▸ **Exercise**
Copy the listing below exactly. Pictures stay out of it.
##############################
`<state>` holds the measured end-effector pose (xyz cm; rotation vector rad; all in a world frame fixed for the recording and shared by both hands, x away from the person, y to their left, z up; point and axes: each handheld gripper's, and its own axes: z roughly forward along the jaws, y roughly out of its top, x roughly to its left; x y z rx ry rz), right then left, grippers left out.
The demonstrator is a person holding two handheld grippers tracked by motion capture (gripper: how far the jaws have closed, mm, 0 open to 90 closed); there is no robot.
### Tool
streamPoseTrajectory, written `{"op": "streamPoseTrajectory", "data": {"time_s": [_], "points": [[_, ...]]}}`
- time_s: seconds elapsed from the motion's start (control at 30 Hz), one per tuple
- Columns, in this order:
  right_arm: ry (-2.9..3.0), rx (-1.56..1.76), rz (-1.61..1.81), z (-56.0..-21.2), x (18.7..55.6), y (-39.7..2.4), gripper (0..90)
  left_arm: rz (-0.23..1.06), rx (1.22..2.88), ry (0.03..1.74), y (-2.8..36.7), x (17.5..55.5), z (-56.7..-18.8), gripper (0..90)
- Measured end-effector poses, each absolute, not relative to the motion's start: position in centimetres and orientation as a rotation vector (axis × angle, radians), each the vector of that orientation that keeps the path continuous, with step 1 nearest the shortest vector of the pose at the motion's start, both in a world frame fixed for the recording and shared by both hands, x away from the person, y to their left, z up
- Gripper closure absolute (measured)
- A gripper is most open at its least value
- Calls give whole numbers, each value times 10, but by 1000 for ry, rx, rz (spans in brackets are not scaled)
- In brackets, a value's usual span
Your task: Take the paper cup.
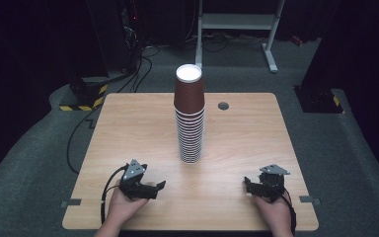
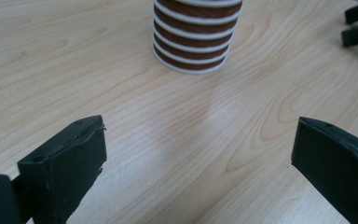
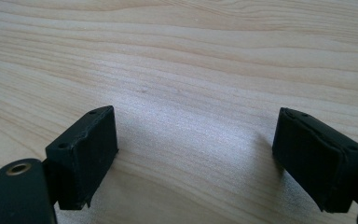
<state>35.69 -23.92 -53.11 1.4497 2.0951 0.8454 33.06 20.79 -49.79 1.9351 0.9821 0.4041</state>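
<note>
Overhead, the worktop [image 1: 128, 123] is a pale wood-grain board with rounded corners and a small round grommet hole [image 1: 223, 105] near its far edge. It stands on grey carpet in a dark room; black cables run over the floor off the far left corner, beside a base marked with yellow-black hazard stripes [image 1: 81, 101], and a white metal frame [image 1: 237, 22] stands beyond the far edge.

The stack of cups [image 1: 190, 116], brown paper cups with white rims nested upside down, stands upright about mid-worktop, slightly toward the far edge. It is well apart from both tools and lies between them, farther from the person.

The left hand-held gripper [image 1: 160, 186] sits near the near edge, left of centre, held in the left hand [image 1: 123, 205] with its tips pointing right. In the left gripper view its jaws stand wide apart with bare wood between them; the base of the stack [image 2: 193, 42] shows ahead, untouched.

The right hand-held gripper [image 1: 246, 183] sits near the near edge toward the right corner, held in the right hand [image 1: 275, 212], tips pointing left. Its jaws are likewise wide apart, nothing between them but wood grain.
</note>
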Motion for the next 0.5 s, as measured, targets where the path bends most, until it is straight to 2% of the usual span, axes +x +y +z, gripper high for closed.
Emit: {"op": "streamPoseTrajectory", "data": {"time_s": [0.23, 0.5], "points": [[2108, 1440, 850, -531, 356, -241, 135, 405, 1880, 978, 210, 334, -480, 35], [2112, 1437, 853, -531, 356, -241, 137, 431, 1843, 920, 193, 341, -452, 38]]}}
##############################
▸ **Response box**
`<state>` holds the measured end-effector pose (xyz cm; rotation vector rad; all in a world frame fixed for the recording and shared by both hands, x away from the person, y to their left, z up; point and axes: each handheld gripper's, and its own axes: z roughly forward along the jaws, y roughly out of its top, x roughly to its left; x y z rx ry rz), right then left, grippers left out.
The demonstrator is a person holding two handheld grippers tracked by motion capture (gripper: how far the jaws have closed, mm, 0 open to 90 closed); there is no robot.
### Tool
streamPoseTrajectory, written `{"op": "streamPoseTrajectory", "data": {"time_s": [_], "points": [[_, ...]]}}`
- time_s: seconds elapsed from the motion's start (control at 30 Hz), one per tuple
- Columns, in this order:
  right_arm: ry (-2.9..3.0), rx (-1.56..1.76), rz (-1.61..1.81), z (-56.0..-21.2), x (18.7..55.6), y (-39.7..2.4), gripper (0..90)
  left_arm: rz (-0.23..1.06), rx (1.22..2.88), ry (0.03..1.74), y (-2.8..36.7), x (17.5..55.5), z (-56.7..-18.8), gripper (0..90)
- Measured end-effector poses, each absolute, not relative to the motion's start: position in centimetres and orientation as a rotation vector (axis × angle, radians), each the vector of that orientation that keeps the path continuous, with step 1 nearest the shortest vector of the pose at the motion's start, both in a world frame fixed for the recording and shared by both hands, x away from the person, y to their left, z up
- Gripper closure absolute (measured)
- A gripper is most open at its least value
- Calls give whole numbers, each value times 10, but by 1000 for ry, rx, rz (spans in brackets are not scaled)
- In brackets, a value's usual span
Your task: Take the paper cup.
<state>35.69 -23.92 -53.11 1.4497 2.0951 0.8454 33.06 20.79 -49.79 1.9351 0.9821 0.4041</state>
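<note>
Overhead, the worktop [image 1: 128, 123] is a pale wood-grain board with rounded corners and a small round grommet hole [image 1: 223, 105] near its far edge. It stands on grey carpet in a dark room; black cables run over the floor off the far left corner, beside a base marked with yellow-black hazard stripes [image 1: 81, 101], and a white metal frame [image 1: 237, 22] stands beyond the far edge.

The stack of cups [image 1: 190, 116], brown paper cups with white rims nested upside down, stands upright about mid-worktop, slightly toward the far edge. It is well apart from both tools and lies between them, farther from the person.

The left hand-held gripper [image 1: 160, 186] sits near the near edge, left of centre, held in the left hand [image 1: 123, 205] with its tips pointing right. In the left gripper view its jaws stand wide apart with bare wood between them; the base of the stack [image 2: 193, 42] shows ahead, untouched.

The right hand-held gripper [image 1: 246, 183] sits near the near edge toward the right corner, held in the right hand [image 1: 275, 212], tips pointing left. Its jaws are likewise wide apart, nothing between them but wood grain.
</note>
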Motion for the next 0.5 s, as measured, targets where the path bends most, until it is straight to 2% of the usual span, axes +x +y +z, gripper high for closed.
Emit: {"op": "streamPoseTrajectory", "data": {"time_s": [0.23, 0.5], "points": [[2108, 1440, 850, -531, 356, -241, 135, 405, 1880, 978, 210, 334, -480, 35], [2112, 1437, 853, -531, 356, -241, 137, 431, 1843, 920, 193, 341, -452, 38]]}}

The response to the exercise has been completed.